Sometimes You Just Want to Eat a Dang Veggie!

I never really thought much about food. I liked the food. Cooking was and still is enjoyable. But it wasn’t something I had to worry about. I didn’t think twice when I ate a handful of nuts. I didn’t worry when I had a nice, big salad. Raw veggies? No big deal. Definitely not a problem… until it was.

The blame game

Patients living with ulcerative colitis (UC) and Crohn’s disease can be very sensitive when it comes to food. For many reasons. Some of us are accused of being at fault for having inflammatory bowel disease (IBD) because we, ‘didn’t eat right’ before being diagnosed. That is neither helpful, true, or fair.

First of all, patients should NEVER be blamed for their diseases! It is not their fault. Research shows that IBD cannot be blamed on food. It’s more likely genetic or other environmental factors. Please, STOP blaming us.

Secondly, I have a friend living with UC who ate organic food her whole life and still ended up getting sick and having her colon removed. While there are foods that become bothersome after being diagnosed, food has NOTHING to do with developing a disease. My friend is just ONE example of a healthy person who ate ‘healthy’ food and still got landed with an incurable illness.

The irony

What a person living with IBD can or cannot eat is very individual– just like the treatment of the diseases. What my intestines can tolerate will be different from another patient. For me, apples, bananas, and lettuce are a nightmare.

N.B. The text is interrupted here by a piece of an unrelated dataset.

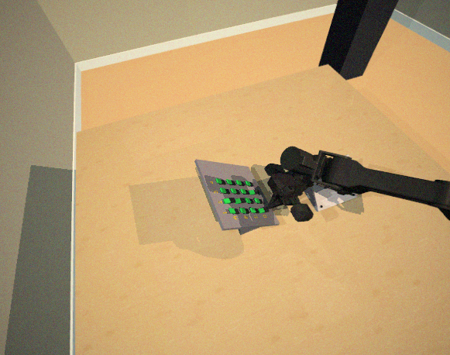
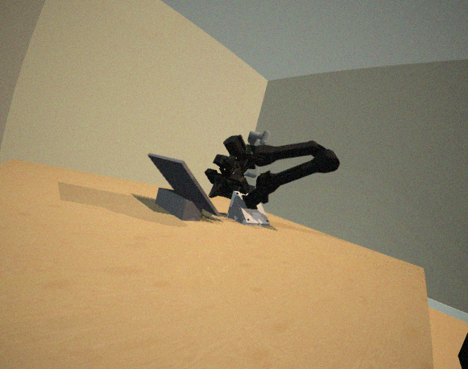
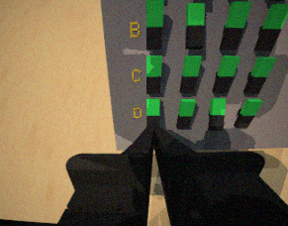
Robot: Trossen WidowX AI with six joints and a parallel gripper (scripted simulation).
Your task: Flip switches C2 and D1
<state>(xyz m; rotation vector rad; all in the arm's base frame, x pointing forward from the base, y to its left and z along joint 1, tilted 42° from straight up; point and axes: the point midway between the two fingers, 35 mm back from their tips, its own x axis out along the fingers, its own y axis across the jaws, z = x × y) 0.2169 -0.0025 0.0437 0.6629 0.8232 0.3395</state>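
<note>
The grey panel (image 1: 217, 169) (image 2: 180, 175) (image 3: 123, 94) is tilted, with rows of rocker switches, each green at its far half and black at its near half. My gripper (image 1: 269, 209) (image 2: 210, 196) (image 3: 152, 128) is shut and empty. Its tips are close to the near end of switch D1 (image 1: 262, 210) (image 3: 152, 107); whether they touch it I cannot tell. Switch C2 (image 1: 248, 201) (image 3: 192, 65) is one row farther and one column right in the wrist view, away from the tips. D1's green face looks brighter than C2's. The switch faces are hidden in the exterior view.
Switches C1 (image 3: 153, 66) and D2 (image 3: 186, 107) are next to D1, and D3 (image 3: 218, 107) lies farther right. A wedge-shaped block (image 2: 171, 204) supports the panel from behind. The arm's white base mount (image 1: 329, 199) (image 2: 255, 217) stands near the panel's near edge.
</note>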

But I have a friend who can’t eat meats. The sad part is, the unhealthy food is easier on my gut than the healthy food. The food that is supposed to improve our health makes us feel worse.

Are you sure you should be eating that?We don’t like thinking about food

It’s maddening having to go out with friends and be so picky with food. Even worse is when you’re feeling rotten and you DON’T eat at a party. For some reason, people notice. I don’t feel like explaining to you why I don’t want to try your award-winning casserole. I don’t want to think about my eating habits… so I wish you wouldn’t either.

J-Pouch and food

Now I’m living with a j-pouch. And while my quality of life has definitely improved, food can still be painful. Raw veggies will hurt if I eat too many. If I eat strange colored foods, I might have a panic attack the next time I go to the bathroom and see the ‘black’ poop… Oh! That was the blueberry muffin I ate.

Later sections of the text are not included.